Cross-Lingual Tagging

The following work is an attempt to create a cross-lingual tagger for the two languages- kaz and tel, hereafter referred to as proposed target languages.

For each proposed target language, a list of most similar languages was calculated by using languages_most_similar.py file from here. The file uses WALS data to return the WALS Code of the languages with most similarity to the given language with the corresponding similarity measure. From the resultant list, there were some languages removed, on the basis of following criteria:

Unavailability of UD Treebank for the given language.
Unavailability of Watchtower data for the given language.
Language Similarity Measure too low.

It is worth noting that the WALS Code for a language might differ from the ISO Standard Code for the language. A list of languages, with their language codes in WALS, ISO 639-1, ISO 693-2 and ISO 693-3 standards can be found here.

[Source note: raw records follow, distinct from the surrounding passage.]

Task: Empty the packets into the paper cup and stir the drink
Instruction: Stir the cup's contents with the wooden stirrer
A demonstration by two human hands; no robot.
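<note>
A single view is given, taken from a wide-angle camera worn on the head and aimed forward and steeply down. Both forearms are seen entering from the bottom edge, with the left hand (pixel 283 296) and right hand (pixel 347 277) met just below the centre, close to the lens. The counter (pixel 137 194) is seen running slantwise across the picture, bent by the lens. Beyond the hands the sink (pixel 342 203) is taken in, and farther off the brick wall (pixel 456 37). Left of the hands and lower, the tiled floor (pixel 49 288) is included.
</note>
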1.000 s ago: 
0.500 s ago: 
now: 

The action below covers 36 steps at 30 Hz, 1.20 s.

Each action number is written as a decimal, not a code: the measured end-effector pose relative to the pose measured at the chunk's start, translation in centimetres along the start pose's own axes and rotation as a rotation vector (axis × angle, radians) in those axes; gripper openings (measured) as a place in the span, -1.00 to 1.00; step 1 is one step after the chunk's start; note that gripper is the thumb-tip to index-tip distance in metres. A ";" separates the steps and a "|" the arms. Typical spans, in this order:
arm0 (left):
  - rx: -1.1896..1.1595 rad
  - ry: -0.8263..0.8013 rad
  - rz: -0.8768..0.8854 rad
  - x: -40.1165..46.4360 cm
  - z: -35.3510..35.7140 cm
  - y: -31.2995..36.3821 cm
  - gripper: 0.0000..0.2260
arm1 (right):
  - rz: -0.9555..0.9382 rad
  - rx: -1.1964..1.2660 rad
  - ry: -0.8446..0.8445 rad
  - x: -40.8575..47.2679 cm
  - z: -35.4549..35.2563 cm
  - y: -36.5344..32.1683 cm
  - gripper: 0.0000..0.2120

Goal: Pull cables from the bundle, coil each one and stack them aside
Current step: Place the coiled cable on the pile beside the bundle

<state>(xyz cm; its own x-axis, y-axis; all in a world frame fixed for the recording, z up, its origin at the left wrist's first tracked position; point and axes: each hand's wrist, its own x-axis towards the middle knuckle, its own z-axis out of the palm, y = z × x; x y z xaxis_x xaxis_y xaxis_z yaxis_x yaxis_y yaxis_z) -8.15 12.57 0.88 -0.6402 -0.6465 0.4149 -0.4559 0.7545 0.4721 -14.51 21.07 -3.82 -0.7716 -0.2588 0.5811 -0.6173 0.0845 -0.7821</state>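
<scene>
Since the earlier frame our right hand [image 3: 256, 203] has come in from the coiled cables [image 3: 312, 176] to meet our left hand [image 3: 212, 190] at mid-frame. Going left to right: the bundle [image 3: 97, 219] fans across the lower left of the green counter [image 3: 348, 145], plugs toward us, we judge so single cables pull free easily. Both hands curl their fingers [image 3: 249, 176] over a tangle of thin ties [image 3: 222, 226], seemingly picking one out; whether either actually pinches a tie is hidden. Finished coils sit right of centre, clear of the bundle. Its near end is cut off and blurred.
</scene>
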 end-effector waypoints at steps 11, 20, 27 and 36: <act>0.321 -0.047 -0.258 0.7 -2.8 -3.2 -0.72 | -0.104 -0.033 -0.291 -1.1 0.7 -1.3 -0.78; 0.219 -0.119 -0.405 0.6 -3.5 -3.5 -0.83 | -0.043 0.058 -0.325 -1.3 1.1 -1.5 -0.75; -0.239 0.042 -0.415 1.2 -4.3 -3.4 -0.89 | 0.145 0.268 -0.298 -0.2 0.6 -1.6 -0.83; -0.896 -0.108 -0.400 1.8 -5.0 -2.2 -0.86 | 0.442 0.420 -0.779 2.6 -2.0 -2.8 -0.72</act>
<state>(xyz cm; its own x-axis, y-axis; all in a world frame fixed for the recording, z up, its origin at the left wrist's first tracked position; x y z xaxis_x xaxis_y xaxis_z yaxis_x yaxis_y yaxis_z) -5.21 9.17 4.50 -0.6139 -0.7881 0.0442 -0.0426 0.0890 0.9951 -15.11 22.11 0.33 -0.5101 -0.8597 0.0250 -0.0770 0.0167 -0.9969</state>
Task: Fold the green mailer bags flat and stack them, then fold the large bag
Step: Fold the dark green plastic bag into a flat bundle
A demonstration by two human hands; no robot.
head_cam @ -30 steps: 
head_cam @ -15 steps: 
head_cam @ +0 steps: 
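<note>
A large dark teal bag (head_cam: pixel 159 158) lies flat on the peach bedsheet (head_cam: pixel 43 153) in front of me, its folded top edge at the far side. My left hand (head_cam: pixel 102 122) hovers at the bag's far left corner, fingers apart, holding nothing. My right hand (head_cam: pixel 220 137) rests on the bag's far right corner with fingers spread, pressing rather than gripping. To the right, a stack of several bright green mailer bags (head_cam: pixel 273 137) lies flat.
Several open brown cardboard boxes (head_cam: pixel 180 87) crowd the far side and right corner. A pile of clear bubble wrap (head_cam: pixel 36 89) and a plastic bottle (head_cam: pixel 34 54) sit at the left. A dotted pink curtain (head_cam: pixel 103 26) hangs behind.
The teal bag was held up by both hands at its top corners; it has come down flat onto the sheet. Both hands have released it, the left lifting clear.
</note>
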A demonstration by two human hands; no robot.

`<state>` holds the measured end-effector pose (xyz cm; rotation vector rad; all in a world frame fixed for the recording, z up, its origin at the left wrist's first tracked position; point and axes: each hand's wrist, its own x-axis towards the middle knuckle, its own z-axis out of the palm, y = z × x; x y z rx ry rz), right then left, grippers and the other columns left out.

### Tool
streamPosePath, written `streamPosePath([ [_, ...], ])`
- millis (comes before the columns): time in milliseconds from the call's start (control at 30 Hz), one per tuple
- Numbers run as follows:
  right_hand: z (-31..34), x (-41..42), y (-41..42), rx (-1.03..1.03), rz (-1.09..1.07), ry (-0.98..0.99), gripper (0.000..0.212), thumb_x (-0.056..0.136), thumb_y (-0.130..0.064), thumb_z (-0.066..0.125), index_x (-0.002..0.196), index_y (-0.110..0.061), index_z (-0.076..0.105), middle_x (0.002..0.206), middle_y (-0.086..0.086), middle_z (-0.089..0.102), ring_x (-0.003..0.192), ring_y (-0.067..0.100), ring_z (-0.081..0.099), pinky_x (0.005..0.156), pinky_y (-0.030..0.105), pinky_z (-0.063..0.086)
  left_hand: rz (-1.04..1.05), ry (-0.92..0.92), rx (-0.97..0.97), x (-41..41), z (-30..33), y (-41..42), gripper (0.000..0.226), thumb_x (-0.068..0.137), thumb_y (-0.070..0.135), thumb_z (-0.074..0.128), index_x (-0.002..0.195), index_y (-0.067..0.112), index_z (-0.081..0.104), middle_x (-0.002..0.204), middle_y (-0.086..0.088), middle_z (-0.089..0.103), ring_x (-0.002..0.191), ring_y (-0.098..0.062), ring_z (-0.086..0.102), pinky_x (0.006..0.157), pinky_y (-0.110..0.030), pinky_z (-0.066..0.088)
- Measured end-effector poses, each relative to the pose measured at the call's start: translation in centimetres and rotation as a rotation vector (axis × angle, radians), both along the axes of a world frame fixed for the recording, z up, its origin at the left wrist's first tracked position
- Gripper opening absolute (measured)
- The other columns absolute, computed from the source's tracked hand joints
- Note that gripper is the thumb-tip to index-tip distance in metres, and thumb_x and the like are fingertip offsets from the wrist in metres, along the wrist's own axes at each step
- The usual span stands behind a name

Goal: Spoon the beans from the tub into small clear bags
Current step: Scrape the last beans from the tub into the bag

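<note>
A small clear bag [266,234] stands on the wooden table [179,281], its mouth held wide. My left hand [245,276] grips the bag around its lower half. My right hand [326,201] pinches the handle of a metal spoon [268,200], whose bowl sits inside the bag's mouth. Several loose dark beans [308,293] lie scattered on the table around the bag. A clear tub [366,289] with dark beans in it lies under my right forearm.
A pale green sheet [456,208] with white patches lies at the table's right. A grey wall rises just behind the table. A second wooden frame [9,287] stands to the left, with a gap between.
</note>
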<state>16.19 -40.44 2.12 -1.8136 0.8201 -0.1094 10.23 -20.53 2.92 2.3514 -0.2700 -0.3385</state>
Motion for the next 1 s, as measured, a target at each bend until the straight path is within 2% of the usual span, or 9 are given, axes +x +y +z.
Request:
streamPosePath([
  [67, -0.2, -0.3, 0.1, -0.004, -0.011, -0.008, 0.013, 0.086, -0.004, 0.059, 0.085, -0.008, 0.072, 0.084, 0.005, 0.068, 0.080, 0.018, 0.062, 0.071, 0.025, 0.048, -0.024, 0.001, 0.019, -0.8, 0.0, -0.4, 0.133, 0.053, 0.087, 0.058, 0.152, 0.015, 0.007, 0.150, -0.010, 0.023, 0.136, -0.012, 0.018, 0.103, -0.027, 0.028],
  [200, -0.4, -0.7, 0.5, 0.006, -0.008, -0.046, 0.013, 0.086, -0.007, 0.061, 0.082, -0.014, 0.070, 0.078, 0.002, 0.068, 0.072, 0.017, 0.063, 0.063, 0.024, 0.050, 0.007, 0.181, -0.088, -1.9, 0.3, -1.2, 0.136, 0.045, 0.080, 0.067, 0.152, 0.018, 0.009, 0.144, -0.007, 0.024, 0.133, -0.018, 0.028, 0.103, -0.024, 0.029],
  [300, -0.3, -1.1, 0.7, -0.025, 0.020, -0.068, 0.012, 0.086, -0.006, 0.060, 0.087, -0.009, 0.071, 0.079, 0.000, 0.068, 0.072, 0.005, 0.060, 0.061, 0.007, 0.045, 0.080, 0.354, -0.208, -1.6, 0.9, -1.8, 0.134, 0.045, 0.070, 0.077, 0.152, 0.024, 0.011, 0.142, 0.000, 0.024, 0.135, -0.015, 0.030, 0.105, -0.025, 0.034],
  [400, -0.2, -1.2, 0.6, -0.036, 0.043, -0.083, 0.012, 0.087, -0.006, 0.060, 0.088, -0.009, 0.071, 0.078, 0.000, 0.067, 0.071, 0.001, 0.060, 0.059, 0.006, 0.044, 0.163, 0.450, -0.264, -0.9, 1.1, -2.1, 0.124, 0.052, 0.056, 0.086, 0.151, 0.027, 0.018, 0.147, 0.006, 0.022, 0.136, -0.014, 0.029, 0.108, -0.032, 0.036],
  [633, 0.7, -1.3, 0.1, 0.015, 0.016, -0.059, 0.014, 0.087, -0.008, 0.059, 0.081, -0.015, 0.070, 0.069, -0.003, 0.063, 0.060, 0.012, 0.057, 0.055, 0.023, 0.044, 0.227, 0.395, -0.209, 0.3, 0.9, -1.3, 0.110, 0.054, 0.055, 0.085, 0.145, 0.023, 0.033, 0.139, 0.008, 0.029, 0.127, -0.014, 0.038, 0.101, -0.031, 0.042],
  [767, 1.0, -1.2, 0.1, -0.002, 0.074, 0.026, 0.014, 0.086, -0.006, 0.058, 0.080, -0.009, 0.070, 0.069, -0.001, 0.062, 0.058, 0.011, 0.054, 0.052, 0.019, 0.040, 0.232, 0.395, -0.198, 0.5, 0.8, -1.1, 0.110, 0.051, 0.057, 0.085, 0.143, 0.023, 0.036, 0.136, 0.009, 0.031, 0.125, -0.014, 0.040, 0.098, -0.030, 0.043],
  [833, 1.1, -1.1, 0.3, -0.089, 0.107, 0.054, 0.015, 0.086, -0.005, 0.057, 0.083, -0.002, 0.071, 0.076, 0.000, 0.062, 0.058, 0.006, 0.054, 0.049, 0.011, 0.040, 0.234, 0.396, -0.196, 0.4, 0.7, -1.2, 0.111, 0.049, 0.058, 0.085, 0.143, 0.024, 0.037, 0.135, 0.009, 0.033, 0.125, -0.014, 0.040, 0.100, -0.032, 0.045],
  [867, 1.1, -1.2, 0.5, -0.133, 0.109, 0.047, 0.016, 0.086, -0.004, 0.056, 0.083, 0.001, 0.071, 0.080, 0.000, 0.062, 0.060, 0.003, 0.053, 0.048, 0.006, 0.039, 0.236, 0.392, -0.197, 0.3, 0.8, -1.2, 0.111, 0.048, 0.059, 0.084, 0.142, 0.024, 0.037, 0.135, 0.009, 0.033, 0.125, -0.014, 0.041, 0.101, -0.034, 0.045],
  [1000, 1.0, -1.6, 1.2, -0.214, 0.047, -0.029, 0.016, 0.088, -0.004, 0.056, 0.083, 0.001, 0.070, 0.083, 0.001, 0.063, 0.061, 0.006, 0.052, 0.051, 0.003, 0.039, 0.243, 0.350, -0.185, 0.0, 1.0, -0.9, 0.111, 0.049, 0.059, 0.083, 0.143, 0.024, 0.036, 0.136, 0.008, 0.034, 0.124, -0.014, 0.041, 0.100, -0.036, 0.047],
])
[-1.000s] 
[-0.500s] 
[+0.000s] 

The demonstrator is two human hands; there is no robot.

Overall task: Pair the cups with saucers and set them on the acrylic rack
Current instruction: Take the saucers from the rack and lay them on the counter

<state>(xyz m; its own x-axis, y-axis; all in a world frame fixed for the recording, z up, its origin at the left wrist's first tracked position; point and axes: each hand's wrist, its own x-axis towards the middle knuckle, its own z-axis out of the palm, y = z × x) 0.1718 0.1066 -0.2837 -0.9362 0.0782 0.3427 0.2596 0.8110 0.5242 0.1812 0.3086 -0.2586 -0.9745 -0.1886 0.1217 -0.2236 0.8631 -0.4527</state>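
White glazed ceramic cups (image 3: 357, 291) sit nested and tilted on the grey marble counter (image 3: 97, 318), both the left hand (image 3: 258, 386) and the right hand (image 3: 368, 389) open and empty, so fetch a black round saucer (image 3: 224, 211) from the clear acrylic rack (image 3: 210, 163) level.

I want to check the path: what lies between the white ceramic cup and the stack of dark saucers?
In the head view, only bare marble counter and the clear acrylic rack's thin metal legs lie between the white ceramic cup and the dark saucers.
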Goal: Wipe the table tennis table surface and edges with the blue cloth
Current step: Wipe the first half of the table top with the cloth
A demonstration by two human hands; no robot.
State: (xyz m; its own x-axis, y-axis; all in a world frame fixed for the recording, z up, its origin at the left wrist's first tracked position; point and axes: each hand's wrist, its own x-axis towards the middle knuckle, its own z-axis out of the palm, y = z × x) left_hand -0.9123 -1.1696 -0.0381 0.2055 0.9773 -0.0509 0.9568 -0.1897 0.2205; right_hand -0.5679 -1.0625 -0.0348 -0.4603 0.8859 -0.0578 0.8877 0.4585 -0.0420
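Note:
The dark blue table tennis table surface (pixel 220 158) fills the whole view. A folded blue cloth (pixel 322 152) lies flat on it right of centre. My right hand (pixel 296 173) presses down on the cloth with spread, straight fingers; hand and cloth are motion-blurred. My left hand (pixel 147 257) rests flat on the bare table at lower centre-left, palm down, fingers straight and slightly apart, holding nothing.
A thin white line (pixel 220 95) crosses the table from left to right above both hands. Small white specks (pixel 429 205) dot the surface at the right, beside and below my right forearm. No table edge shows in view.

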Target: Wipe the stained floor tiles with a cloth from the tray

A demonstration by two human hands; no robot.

For each language, the loss percentage (100-Accuracy %) for the generated parallel-data with the proposed target language with the filtered languages was calculated using parallel_data_accuracy.py file from here. The threshold for the loss characterstic was kept at 40 %. Correspondingly, the parallel corpora with loss characteristic of <= 40 % were kept, the rest were not used. The following are the alignment loss percentages for each proposed target - source language pair.

kaz

Pair Loss (in %) Dropped?

kaz-ja 66.942 Yes

kaz-ko 60.746 Yes

kaz-tur 48.578 Yes
tel

Pair Loss (in %) Dropped?

tel-hi 40.53 Yes

tel-ja 72.374 Yes

tel-ta 35.523 No

tel-tur 35.399 No

The third column in all the above tables shows if the pair was dropped from calculations or not, for the fear of lowering down the accuracy factor. Having lost all the pairs for kaz, the list of target-languages drops to one, i.e. tel.

Files Included

makefile

The makefile can be used to UDPipe parse the data, and generate the alignments. This can be done by using clean_data, align_data and UDpipe targets in the makefile.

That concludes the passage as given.